After you’ve imported files into Windows Movie Maker, you're ready to start the main part of moviemaking—editing. Using Windows Movie Maker, you can edit clips in a variety of different ways. You can split a long clip into two shorter clips, combine two clips into a single clip, trim the beginning or ending of a clip, and even create new clips.
You can manually split video and audio clips into smaller clips to make your clips easier to work with. For example, if you have a video clip that has two different scenes, you might want to split the video clip at the point where the one scene ends and the other begins, and then insert a transition between the two clips.
Conversely, you might have a file that was divided into smaller clips that you want to combine. However, you can only combine contiguous clips. "Contiguous" means that the start time of the second clip immediately follows the end time of the first clip. For example, if you have a video or audio file that was divided into clips when it was imported into Windows Movie Maker, and the clips are named Clip 1, Clip 2, and Clip 3, in that order, you could combine Clip 1 and Clip 2, or Clip 2 and Clip 3, but you cannot combine Clip 1 and Clip 3.
You can combine contiguous video clips on the storyboard or in the Contents pane (before adding the clip or clips to the storyboard/timeline).
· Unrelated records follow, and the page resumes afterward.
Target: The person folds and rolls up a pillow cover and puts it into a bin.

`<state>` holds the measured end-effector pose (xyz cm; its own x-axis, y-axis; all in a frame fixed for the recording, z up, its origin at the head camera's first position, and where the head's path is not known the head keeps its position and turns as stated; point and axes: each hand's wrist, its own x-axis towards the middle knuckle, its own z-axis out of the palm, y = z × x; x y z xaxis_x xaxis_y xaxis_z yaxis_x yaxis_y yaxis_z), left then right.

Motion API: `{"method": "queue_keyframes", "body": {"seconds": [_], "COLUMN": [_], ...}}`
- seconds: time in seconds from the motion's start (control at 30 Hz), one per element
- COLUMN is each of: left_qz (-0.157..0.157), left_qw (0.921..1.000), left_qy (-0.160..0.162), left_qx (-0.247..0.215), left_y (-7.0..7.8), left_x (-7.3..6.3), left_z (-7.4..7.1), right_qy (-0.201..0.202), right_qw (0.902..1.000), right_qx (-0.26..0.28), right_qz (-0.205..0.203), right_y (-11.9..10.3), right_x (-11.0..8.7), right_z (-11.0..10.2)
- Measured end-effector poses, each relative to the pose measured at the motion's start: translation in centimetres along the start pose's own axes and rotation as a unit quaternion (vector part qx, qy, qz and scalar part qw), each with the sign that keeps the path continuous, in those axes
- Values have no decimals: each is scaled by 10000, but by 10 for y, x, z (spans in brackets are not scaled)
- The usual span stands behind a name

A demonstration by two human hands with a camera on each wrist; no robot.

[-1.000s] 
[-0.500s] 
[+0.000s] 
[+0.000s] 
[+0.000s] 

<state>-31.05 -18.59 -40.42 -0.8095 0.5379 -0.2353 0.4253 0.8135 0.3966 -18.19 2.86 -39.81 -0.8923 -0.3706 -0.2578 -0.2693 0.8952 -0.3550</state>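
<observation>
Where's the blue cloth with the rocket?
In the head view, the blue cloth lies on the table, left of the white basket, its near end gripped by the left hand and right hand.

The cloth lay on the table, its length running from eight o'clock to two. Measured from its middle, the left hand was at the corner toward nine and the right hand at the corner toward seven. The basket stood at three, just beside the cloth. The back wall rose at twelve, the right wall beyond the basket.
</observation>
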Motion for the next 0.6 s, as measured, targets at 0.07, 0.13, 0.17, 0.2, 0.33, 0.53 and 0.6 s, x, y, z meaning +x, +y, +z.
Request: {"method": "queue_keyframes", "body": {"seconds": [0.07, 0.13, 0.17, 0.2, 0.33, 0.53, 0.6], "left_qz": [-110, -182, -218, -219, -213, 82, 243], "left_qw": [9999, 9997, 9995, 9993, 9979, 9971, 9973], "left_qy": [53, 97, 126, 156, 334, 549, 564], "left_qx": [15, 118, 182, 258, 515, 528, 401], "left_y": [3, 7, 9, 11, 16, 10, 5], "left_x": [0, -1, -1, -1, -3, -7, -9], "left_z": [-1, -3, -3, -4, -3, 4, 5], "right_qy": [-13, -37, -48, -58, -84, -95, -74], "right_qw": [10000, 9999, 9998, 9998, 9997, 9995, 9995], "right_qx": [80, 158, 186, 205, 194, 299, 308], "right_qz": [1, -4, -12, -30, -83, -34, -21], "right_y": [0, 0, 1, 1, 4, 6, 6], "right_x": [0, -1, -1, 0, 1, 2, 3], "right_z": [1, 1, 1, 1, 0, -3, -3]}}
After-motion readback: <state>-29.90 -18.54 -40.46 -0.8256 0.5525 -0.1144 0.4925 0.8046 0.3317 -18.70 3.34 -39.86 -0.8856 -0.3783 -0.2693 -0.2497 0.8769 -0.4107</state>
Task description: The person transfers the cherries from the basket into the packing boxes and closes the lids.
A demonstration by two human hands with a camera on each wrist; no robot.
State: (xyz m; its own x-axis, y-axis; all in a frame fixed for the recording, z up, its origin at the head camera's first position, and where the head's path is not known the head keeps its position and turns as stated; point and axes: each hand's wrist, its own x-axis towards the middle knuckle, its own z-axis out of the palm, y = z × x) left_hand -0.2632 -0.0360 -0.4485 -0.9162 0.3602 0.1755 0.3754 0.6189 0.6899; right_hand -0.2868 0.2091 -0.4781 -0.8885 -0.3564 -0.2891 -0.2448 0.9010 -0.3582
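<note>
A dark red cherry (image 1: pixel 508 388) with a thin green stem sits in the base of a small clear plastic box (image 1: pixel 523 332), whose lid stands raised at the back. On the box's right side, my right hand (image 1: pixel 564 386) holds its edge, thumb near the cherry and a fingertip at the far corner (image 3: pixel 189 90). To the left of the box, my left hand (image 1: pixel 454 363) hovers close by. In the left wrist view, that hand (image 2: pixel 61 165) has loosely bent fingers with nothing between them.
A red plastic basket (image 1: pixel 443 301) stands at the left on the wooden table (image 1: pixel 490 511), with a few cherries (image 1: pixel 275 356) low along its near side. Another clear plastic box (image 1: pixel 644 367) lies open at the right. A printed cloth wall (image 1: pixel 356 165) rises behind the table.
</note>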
In the Contents pane or on the storyboard/timeline, click the video or audio clip that you want to split.
When the clip reaches a point near the place you want to split the clip, click Pause.
Under the preview monitor, use the playback controls to find the point where you want to split the clip.
Under the preview monitor, click the Split button.
You can drag the playback indicator on the seek bar to the exact spot where you want to split the clip.
In the Contents pane or on the storyboard, hold down the CTRL key, and then click the contiguous clips you want to combine.
Click Clip, and then click Combine.
The name and property information of the first clip in the group is used for the new clip and the time is adjusted accordingly.
You can combine more than two clips at a time as long as they are consecutive. To select multiple clips, click the first clip, press and hold down the SHIFT key, and then click the last clip.
When you trim a clip, you make a new start and/or end trim point. The start trim point determines when the clip will begin to play, and the end trim point determines when the clip will stop playing in your project and final movie. When you trim a clip, the trimmed part of the clip is not actually removed from the source file; it's just hidden so the trimmed part doesn't appear in your project or published movie.
If you are in the storyboard view, click View, and then click Timeline.
On the timeline, click the clip that you want to trim.
Use the playback controls under the preview monitor to find the point where you want to trim the clip.
Do the following:
When the playback indicator is at the point where you want the selected video or audio clip to start playing back, click Clip, and then click Trim Beginning.
When the playback indicator is at the point where you want the selected video or audio clip to stop playing back, click Clip, and then click Trim End.
You can also drag the trim handles on a clip to set the start and end trim points. Trim handles appear as small black triangles at the beginning and end of a clip after you click the clip on the timeline. When you hold your pointer over a trim handle, the pointer changes to a red double-headed arrow. Drag a trim handle to set the new start or end point of the clip.
You might need to click the Zoom Timeline In button one or more times to see clips more clearly on the timeline. The Zoom Timeline In button appears on the timeline toolbar as a magnifying glass with a plus sign (+) in it.
If you are in storyboard view, click View, and then click Timeline.
Click the trimmed clip on the timeline, click Clip, and then click Clear Trim Points.
You might want to create several smaller, more manageable clips from a single existing video clip to make it easier to work with your project. Windows Movie Maker creates clips in different ways, depending on the clip's source. If the source clip is from a digital video (DV) camera, Windows Movie Maker creates clips that are based on the time stamps that the DV camera inserts when the source video is originally recorded, as well as significant frame changes in the video.
In the Contents pane, select the video clip for which you want to create clips.
Click Tools, and then click Create Clips.
Clips can be created automatically for Windows Media Video (WMV) files and Audio-Video Interleaved (AVI) video files that use the DV codec. For other video file formats, clips cannot always be created automatically using clip creation, so the video file appears as one large video clip in Windows Movie Maker. For these large video clips, split the clip manually to separate the large video clip into smaller clips.